What the exercise asks ->
Drop all images and give the records again exactly.

Provided data ->
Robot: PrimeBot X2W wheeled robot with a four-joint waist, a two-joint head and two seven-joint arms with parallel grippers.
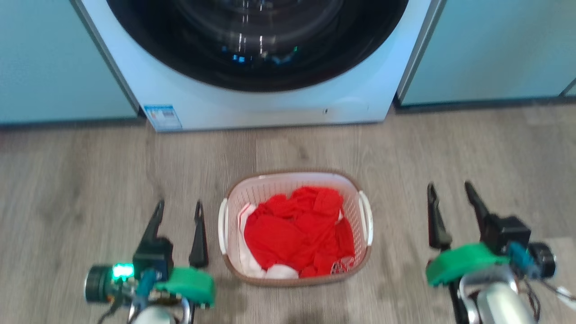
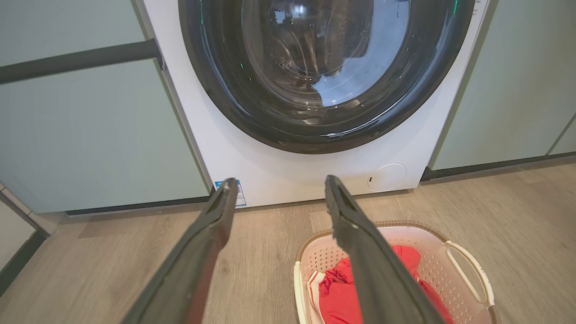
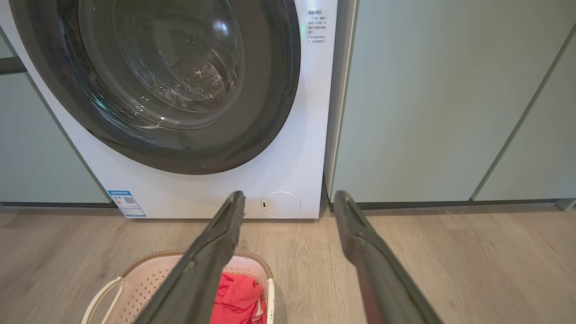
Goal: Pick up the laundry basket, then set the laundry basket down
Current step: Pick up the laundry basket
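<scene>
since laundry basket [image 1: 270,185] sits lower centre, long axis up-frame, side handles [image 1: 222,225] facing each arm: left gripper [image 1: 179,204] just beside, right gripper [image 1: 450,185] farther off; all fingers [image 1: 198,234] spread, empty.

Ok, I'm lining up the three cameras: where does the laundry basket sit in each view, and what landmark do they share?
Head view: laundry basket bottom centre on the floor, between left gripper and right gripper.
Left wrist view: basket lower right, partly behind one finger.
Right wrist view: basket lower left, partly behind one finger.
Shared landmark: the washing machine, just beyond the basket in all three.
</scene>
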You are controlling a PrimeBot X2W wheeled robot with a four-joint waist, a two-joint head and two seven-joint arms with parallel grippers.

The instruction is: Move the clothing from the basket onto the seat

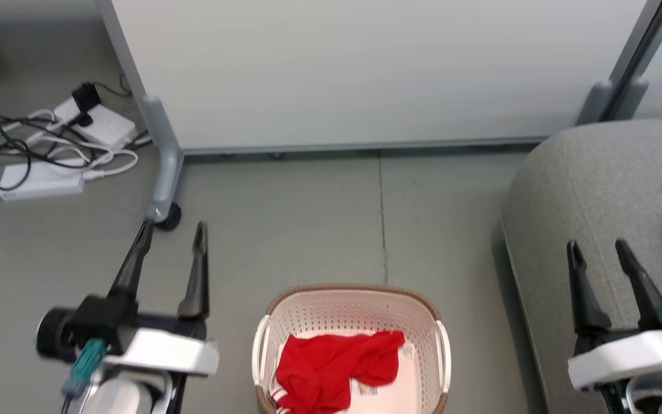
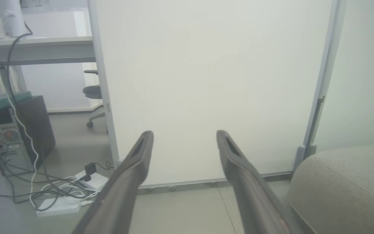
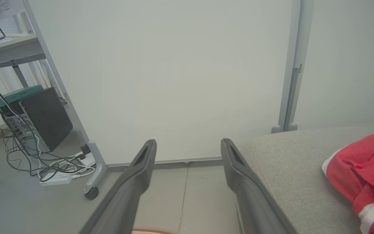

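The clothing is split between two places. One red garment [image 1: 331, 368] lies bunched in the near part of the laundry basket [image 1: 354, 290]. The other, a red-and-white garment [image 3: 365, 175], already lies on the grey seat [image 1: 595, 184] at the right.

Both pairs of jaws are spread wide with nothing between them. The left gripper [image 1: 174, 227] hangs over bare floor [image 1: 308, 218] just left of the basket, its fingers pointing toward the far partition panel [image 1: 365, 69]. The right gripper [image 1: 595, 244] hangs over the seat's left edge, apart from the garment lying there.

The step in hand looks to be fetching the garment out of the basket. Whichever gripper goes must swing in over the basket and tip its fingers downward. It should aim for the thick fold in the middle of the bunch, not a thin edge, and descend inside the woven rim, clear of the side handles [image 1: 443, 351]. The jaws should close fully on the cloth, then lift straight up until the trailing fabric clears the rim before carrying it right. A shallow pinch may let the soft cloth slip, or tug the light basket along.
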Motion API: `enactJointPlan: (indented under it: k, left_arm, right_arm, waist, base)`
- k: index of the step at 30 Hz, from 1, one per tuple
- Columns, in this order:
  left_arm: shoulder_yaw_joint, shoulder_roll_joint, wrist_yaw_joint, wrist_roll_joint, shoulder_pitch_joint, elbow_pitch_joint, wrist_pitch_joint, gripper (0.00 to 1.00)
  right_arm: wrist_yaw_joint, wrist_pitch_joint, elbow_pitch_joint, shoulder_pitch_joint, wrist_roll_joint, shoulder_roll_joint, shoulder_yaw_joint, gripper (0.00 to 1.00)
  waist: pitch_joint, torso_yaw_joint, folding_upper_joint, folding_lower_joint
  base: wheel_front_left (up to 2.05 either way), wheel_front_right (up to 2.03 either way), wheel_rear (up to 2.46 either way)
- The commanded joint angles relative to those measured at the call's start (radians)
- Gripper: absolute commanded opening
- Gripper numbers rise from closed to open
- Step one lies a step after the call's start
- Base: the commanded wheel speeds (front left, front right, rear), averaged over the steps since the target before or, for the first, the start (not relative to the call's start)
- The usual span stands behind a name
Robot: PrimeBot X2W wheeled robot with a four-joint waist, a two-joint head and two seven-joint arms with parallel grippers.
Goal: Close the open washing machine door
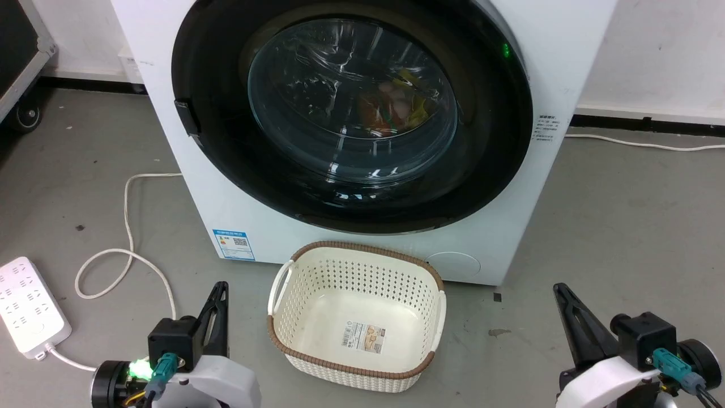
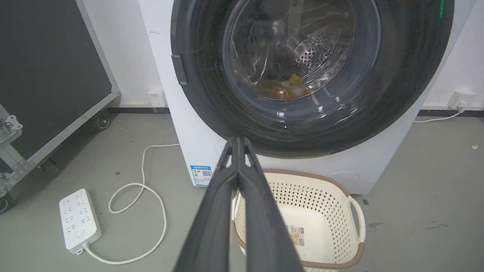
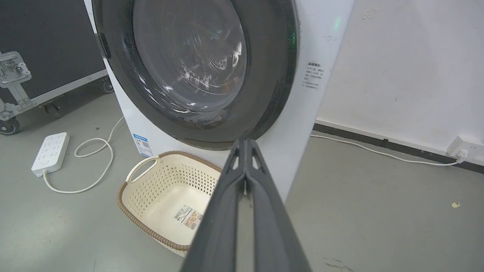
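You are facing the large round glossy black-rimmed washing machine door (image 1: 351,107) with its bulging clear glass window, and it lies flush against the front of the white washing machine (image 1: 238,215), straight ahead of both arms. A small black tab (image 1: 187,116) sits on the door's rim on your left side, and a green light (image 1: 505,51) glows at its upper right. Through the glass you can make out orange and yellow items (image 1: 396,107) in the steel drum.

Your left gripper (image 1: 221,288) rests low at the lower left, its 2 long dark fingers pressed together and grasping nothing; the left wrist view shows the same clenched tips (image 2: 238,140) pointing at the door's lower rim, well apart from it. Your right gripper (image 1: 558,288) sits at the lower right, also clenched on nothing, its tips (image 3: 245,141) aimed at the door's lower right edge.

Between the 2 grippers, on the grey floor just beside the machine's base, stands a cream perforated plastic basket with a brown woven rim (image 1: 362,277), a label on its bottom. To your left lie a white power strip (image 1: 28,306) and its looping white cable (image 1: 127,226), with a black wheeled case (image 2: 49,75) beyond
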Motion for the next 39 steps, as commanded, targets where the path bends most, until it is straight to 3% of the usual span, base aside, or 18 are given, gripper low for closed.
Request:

Answer box ->
Robot: PrimeBot X2W wheeled robot with a four-joint waist, a two-joint head and two seven-joint arms with parallel grippers.
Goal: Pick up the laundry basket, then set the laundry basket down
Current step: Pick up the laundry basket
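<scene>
since laundry basket [image 1: 270,185] sits lower centre, long axis up-frame, side handles [image 1: 222,225] facing each arm: left gripper [image 1: 179,204] just beside, right gripper [image 1: 450,185] farther off; all fingers [image 1: 198,234] spread, empty.

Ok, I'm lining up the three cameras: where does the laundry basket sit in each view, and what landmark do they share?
Head view: laundry basket bottom centre on the floor, between left gripper and right gripper.
Left wrist view: basket lower right, partly behind one finger.
Right wrist view: basket lower left, partly behind one finger.
Shared landmark: the washing machine, just beyond the basket in all three.
</scene>
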You are controlling a PrimeBot X2W wheeled robot with a four-joint waist, a two-joint head and two seven-joint arms with parallel grippers.

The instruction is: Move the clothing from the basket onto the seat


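The clothing is split between two places. One red garment [image 1: 331, 368] lies bunched in the near part of the laundry basket [image 1: 354, 290]. The other, a red-and-white garment [image 3: 365, 175], already lies on the grey seat [image 1: 595, 184] at the right.

Both pairs of jaws are spread wide with nothing between them. The left gripper [image 1: 174, 227] hangs over bare floor [image 1: 308, 218] just left of the basket, its fingers pointing toward the far partition panel [image 1: 365, 69]. The right gripper [image 1: 595, 244] hangs over the seat's left edge, apart from the garment lying there.

The step in hand looks to be fetching the garment out of the basket. Whichever gripper goes must swing in over the basket and tip its fingers downward. It should aim for the thick fold in the middle of the bunch, not a thin edge, and descend inside the woven rim, clear of the side handles [image 1: 443, 351]. The jaws should close fully on the cloth, then lift straight up until the trailing fabric clears the rim before carrying it right. A shallow pinch may let the soft cloth slip, or tug the light basket along.
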Motion API: `enactJointPlan: (indented under it: k, left_arm, right_arm, waist, base)`
- k: index of the step at 30 Hz, from 1, one per tuple
- Columns, in this order:
  left_arm: shoulder_yaw_joint, shoulder_roll_joint, wrist_yaw_joint, wrist_roll_joint, shoulder_pitch_joint, elbow_pitch_joint, wrist_pitch_joint, gripper (0.00 to 1.00)
  right_arm: wrist_yaw_joint, wrist_pitch_joint, elbow_pitch_joint, shoulder_pitch_joint, wrist_roll_joint, shoulder_roll_joint, shoulder_yaw_joint, gripper (0.00 to 1.00)
  waist: pitch_joint, torso_yaw_joint, folding_upper_joint, folding_lower_joint
  base: wheel_front_left (up to 2.05 either way), wheel_front_right (up to 2.03 either way), wheel_rear (up to 2.46 either way)
- The commanded joint angles relative to those measured at the call's start (radians)
- Gripper: absolute commanded opening
- Gripper numbers rise from closed to open
- Step one lies a step after the call's start
- Base: the commanded wheel speeds (front left, front right, rear), averaged over the steps since the target before or, for the first, the start (not relative to the call's start)
- The usual span stands behind a name
Robot: PrimeBot X2W wheeled robot with a four-joint waist, a two-joint head and two seven-joint arms with parallel grippers.
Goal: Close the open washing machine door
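You are facing the large round glossy black-rimmed washing machine door (image 1: 351,107) with its bulging clear glass window, and it lies flush against the front of the white washing machine (image 1: 238,215), straight ahead of both arms. A small black tab (image 1: 187,116) sits on the door's rim on your left side, and a green light (image 1: 505,51) glows at its upper right. Through the glass you can make out orange and yellow items (image 1: 396,107) in the steel drum.

Your left gripper (image 1: 221,288) rests low at the lower left, its 2 long dark fingers pressed together and grasping nothing; the left wrist view shows the same clenched tips (image 2: 238,140) pointing at the door's lower rim, well apart from it. Your right gripper (image 1: 558,288) sits at the lower right, also clenched on nothing, its tips (image 3: 245,141) aimed at the door's lower right edge.

Between the 2 grippers, on the grey floor just beside the machine's base, stands a cream perforated plastic basket with a brown woven rim (image 1: 362,277), a label on its bottom. To your left lie a white power strip (image 1: 28,306) and its looping white cable (image 1: 127,226), with a black wheeled case (image 2: 49,75) beyond
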Motion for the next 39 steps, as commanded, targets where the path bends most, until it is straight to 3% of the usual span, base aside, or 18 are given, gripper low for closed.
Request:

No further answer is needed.